## TASK GOAL
Keep every word of the listing and reproduce it exactly, but set aside any image found there.

DATASET CONTENT START

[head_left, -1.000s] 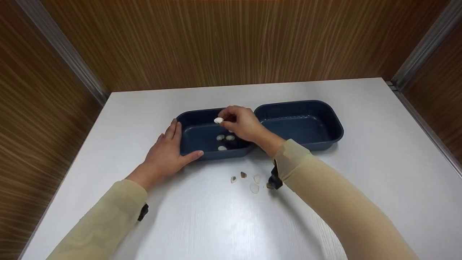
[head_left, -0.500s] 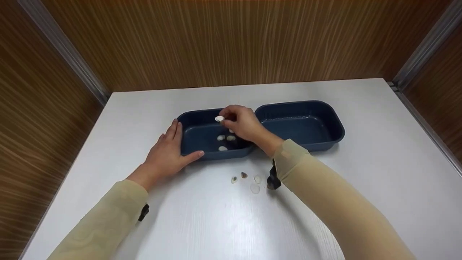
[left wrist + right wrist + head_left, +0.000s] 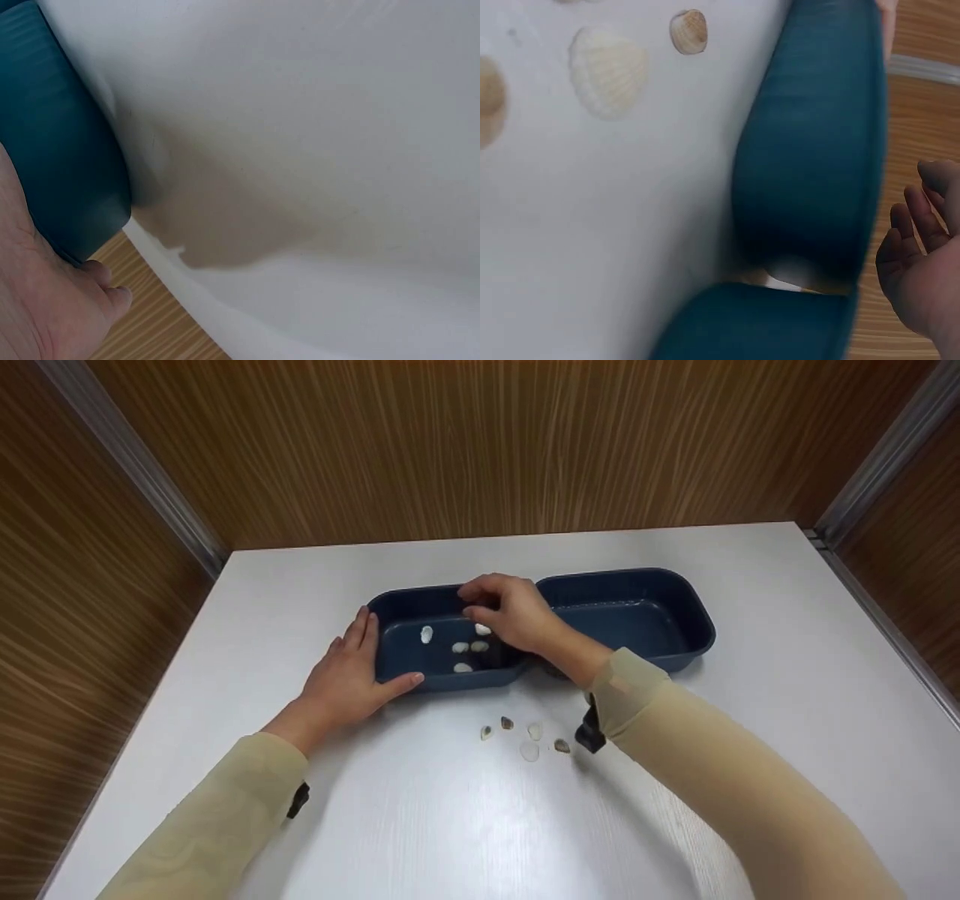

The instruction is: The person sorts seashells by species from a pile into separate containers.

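My left hand point(image 3: 341, 679) rests with straight fingers along the left end of a blue tray point(image 3: 457, 681), its thumb on the near rim. Over this tray's right part hovers my right hand point(image 3: 517, 615), fingers loosely bent and nothing between them; the right wrist view shows that hand point(image 3: 922, 262) apart from the rim. Several pale seashells lie in the tray: one white seashell point(image 3: 427, 634) apart on the left, others such as a greenish seashell point(image 3: 479, 646) grouped near its middle. One more white seashell point(image 3: 482, 628) is partly hidden below the right thumb.
A second blue tray point(image 3: 622, 622) stands close against the first on the right. On the white table point(image 3: 420, 810) in front lie several shells, among them a brown shell point(image 3: 562, 745) and a pale ribbed shell point(image 3: 609, 73). Wood-grain panels point(image 3: 480, 450) enclose the table.
My right hand has let go of the white seashell, which now lies in the left part of the tray. The hand has moved slightly right. My left hand has stayed still.
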The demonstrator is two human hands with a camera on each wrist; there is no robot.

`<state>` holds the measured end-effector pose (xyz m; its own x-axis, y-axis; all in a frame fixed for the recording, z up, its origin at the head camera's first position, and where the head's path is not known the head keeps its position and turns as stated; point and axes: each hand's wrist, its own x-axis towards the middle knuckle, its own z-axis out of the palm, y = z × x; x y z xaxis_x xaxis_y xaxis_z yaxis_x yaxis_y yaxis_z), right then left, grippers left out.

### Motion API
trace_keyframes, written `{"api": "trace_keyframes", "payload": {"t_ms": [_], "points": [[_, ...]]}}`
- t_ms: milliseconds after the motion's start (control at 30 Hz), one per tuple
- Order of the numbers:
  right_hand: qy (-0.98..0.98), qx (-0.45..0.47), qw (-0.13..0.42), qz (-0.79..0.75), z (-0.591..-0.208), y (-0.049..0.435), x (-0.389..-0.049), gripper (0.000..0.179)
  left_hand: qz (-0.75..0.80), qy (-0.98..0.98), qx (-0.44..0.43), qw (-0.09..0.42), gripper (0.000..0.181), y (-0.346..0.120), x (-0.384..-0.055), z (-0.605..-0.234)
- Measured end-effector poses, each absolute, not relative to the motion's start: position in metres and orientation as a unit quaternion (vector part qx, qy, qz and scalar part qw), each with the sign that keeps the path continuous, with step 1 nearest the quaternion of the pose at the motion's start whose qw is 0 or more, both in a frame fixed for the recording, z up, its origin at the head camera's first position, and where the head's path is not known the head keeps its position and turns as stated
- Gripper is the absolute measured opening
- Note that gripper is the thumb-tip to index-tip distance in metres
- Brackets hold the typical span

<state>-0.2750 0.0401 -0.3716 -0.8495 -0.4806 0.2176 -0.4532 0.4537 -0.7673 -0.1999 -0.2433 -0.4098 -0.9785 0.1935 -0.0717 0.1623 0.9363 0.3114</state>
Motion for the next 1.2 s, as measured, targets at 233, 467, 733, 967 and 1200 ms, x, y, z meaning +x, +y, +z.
{"api": "trace_keyframes", "payload": {"t_ms": [233, 467, 733, 967, 1200], "points": [[0.827, -0.338, 0.000, -0.450, -0.356, 0.064, -0.246, 0.024, 0.154, 0.982, 0.099, 0.045, 0.134, -0.244, -0.199, -0.408], [0.809, -0.382, -0.010, -0.446, -0.353, 0.094, -0.215, 0.023, 0.151, 0.982, 0.100, 0.043, 0.133, -0.244, -0.200, -0.409], [0.805, -0.387, 0.028, -0.448, -0.372, 0.126, -0.191, 0.023, 0.151, 0.983, 0.097, 0.048, 0.134, -0.243, -0.199, -0.409], [0.814, -0.387, 0.046, -0.430, -0.393, 0.139, -0.182, 0.023, 0.151, 0.983, 0.096, 0.049, 0.134, -0.243, -0.199, -0.409], [0.820, -0.363, 0.085, -0.435, -0.410, 0.145, -0.176, 0.024, 0.156, 0.981, 0.103, 0.043, 0.132, -0.243, -0.199, -0.408]]}}
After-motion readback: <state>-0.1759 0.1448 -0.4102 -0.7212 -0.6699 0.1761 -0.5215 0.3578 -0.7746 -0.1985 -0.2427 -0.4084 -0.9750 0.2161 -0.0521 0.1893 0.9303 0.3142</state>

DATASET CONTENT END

## ANSWER BOX
[head_left, -1.000s] 
[head_left, -0.500s] 
[left wrist + right wrist + head_left, +0.000s] 

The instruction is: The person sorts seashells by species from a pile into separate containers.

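My left hand point(image 3: 341, 679) rests with straight fingers along the left end of a blue tray point(image 3: 457, 681), its thumb on the near rim. Over this tray's right part hovers my right hand point(image 3: 517, 615), fingers loosely bent and nothing between them; the right wrist view shows that hand point(image 3: 922, 262) apart from the rim. Several pale seashells lie in the tray: one white seashell point(image 3: 427, 634) apart on the left, others such as a greenish seashell point(image 3: 479, 646) grouped near its middle. One more white seashell point(image 3: 482, 628) is partly hidden below the right thumb.
A second blue tray point(image 3: 622, 622) stands close against the first on the right. On the white table point(image 3: 420, 810) in front lie several shells, among them a brown shell point(image 3: 562, 745) and a pale ribbed shell point(image 3: 609, 73). Wood-grain panels point(image 3: 480, 450) enclose the table.
My right hand has let go of the white seashell, which now lies in the left part of the tray. The hand has moved slightly right. My left hand has stayed still.
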The demonstrator is two human hands with a camera on each wrist; there is no robot.

`<state>` holds the measured end-effector pose (xyz m; its own x-axis, y-axis; all in a frame fixed for the recording, z up, its origin at the head camera's first position, and where the head's path is not known the head keeps its position and turns as stated; point and axes: each hand's wrist, its own x-axis towards the middle knuckle, its own z-axis out of the palm, y = z × x; x y z xaxis_x xaxis_y xaxis_z yaxis_x yaxis_y yaxis_z), right then left, grippers left out.

### Motion API
trace_keyframes, written `{"api": "trace_keyframes", "payload": {"t_ms": [_], "points": [[_, ...]]}}`
- t_ms: milliseconds after the motion's start (control at 30 Hz), one per tuple
- Order of the numbers:
  right_hand: qy (-0.98..0.98), qx (-0.45..0.47), qw (-0.13..0.42), qz (-0.79..0.75), z (-0.591..-0.208), y (-0.049..0.435), x (-0.389..-0.049), gripper (0.000..0.179)
  left_hand: qz (-0.75..0.80), qy (-0.98..0.98), qx (-0.44..0.43), qw (-0.09..0.42), gripper (0.000..0.181), y (-0.346..0.120), x (-0.384..-0.055), z (-0.605..-0.234)
- Measured end-effector poses, each absolute, not relative to the motion's start: position in metres and orientation as a unit quaternion (vector part qx, qy, qz and scalar part qw), each with the sign that keeps the path continuous, with step 1 nearest the quaternion of the pose at the motion's start whose qw is 0 or more, both in a frame fixed for the recording, z up, its origin at the head camera's first position, and where the head's path is not known the head keeps its position and turns as stated
- Gripper is the absolute measured opening
- Note that gripper is the thumb-tip to index-tip distance in metres
- Brackets hold the typical span

<state>-0.2750 0.0401 -0.3716 -0.8495 -0.4806 0.2176 -0.4532 0.4537 -0.7673 -0.1999 -0.2433 -0.4098 -0.9785 0.1935 -0.0717 0.1623 0.9363 0.3114</state>
Motion for the next 1.2 s, as measured, targets at 233, 467, 733, 967 and 1200 ms, x, y, z meaning +x, +y, +z.
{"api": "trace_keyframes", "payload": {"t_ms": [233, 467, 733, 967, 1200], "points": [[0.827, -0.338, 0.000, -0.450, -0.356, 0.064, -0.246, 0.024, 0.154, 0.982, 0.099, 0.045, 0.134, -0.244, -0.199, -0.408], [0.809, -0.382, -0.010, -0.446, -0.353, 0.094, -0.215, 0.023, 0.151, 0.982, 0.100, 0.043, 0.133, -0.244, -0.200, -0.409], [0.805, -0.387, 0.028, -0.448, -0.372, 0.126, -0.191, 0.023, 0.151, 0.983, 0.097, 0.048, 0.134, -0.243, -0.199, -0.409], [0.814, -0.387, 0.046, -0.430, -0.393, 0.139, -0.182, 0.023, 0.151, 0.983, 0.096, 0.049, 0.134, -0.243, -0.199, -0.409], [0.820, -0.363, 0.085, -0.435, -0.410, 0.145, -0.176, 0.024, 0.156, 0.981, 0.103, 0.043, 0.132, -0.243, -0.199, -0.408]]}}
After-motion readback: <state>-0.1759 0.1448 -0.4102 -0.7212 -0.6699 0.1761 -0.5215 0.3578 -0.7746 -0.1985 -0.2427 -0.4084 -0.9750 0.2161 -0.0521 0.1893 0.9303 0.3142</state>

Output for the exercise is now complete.